For this exercise, copy the data exactly and omit any images.
────────────────
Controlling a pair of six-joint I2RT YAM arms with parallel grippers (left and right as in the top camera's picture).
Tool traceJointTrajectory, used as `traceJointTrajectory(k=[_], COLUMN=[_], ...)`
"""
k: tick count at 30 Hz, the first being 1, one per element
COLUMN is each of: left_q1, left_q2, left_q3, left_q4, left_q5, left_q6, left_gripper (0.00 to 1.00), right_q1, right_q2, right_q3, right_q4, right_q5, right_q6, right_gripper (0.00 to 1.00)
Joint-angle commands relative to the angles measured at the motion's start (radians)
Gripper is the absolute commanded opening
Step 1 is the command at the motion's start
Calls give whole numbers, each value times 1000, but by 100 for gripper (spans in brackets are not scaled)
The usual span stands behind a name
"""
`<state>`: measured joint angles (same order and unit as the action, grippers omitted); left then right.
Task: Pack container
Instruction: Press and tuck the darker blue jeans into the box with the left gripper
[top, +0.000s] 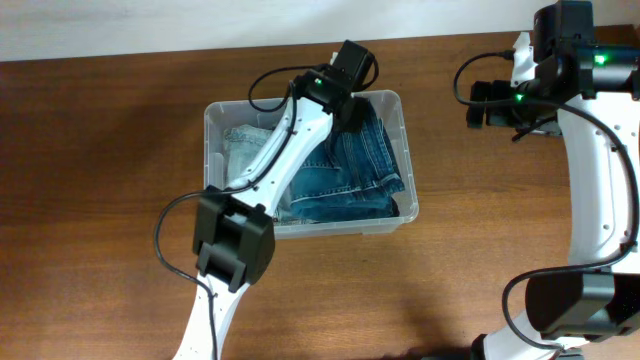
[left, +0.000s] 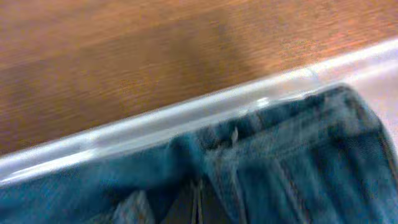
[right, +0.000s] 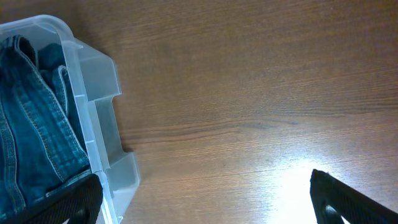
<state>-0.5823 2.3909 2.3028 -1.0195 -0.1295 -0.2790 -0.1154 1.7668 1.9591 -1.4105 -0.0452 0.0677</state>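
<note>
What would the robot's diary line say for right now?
task: pack container | container: jeans inside | left tool: over jeans at container rim, grip unseen | right tool: open, above table beside container

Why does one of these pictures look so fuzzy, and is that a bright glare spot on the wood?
Left wrist view: soft and out of focus, close to the blue denim jeans and the clear plastic rectangular bin. Right wrist view: sharp grain, with a washed-out glare patch on the brown wooden table. Overhead view: even light, faint shadows.
</note>
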Motion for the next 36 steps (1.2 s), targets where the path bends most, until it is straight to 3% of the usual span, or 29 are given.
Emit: traceJointTrajectory(k=[1,6,13,27,30,36], left_q1=[-3,-7,-9,-15,-14,-29], left_q2=[-178,-271,-263,-263,-264,-345], left_q3=[34,34,-4,-520,-539,-404], left_q4=[-47,-204,-435,-227,-222,-241], left_q5=[-28,-28,-16,-10,-8,-4], left_q6=[27,18,-18,-49,-49,-49], left_gripper=[1,1,0,0,1,0], right_q1=[-4,-4,-4,-4,-4,-4], right_q2=[-9,-9,-9,-9,-9,-9], right_q3=[6,6,6,6,6,6], right_q4=[1,1,1,1,1,1], right_q5=[5,5,5,5,5,5], right_q6=[0,0,0,0,0,0], right_gripper=[99,99,98,98,99,99])
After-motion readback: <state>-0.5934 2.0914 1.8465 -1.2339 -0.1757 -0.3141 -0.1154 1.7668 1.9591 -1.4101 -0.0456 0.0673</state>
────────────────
## The completed task
Controlling a pair of six-joint I2RT YAM arms with parallel grippers (left and right as in the top camera's picture).
Tool traceJointTrajectory, used as `traceJointTrajectory(k=[_], COLUMN=[_], ...)`
"""
k: tick count at 30 Hz, the first being 1, one per element
COLUMN is each of: left_q1, left_q2, left_q3, left_q4, left_q5, left_q6, left_gripper (0.00 to 1.00), right_q1, right_q2, right_q3, right_q4, right_q5, right_q6, right_gripper (0.00 to 1.00)
Joint-angle commands relative to the angles measured at the motion's start (radians)
Gripper is the absolute commanded opening
Step 1 is the command at the motion's start
Calls give whole numbers, each value times 1000, but by 100 for gripper (spans in brackets are not scaled)
The usual span stands behind a name
"""
`<state>`: measured joint angles (same order and unit as the action, grippers omitted); left then right.
Task: Pack container
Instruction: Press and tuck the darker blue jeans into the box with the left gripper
[top, +0.000s] 
[left, +0.000s] 
[right, +0.000s] 
<state>-0.5823 2.3909 2.3028 -1.0195 -0.1295 -0.2790 -0.1154 1.7668 1.9591 -1.4105 -0.0452 0.0677</state>
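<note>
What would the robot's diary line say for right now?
task: pack container | container: jeans inside | left tool: over jeans at container rim, grip unseen | right tool: open, above table beside container

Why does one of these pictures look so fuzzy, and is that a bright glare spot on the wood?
Left wrist view: soft and out of focus, close to the blue denim jeans and the clear plastic rectangular bin. Right wrist view: sharp grain, with a washed-out glare patch on the brown wooden table. Overhead view: even light, faint shadows.
</note>
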Motion for the next 36 steps (1.2 s), targets where the path bends most, until it is straight to 3% of the usual span, or 29 are given.
Emit: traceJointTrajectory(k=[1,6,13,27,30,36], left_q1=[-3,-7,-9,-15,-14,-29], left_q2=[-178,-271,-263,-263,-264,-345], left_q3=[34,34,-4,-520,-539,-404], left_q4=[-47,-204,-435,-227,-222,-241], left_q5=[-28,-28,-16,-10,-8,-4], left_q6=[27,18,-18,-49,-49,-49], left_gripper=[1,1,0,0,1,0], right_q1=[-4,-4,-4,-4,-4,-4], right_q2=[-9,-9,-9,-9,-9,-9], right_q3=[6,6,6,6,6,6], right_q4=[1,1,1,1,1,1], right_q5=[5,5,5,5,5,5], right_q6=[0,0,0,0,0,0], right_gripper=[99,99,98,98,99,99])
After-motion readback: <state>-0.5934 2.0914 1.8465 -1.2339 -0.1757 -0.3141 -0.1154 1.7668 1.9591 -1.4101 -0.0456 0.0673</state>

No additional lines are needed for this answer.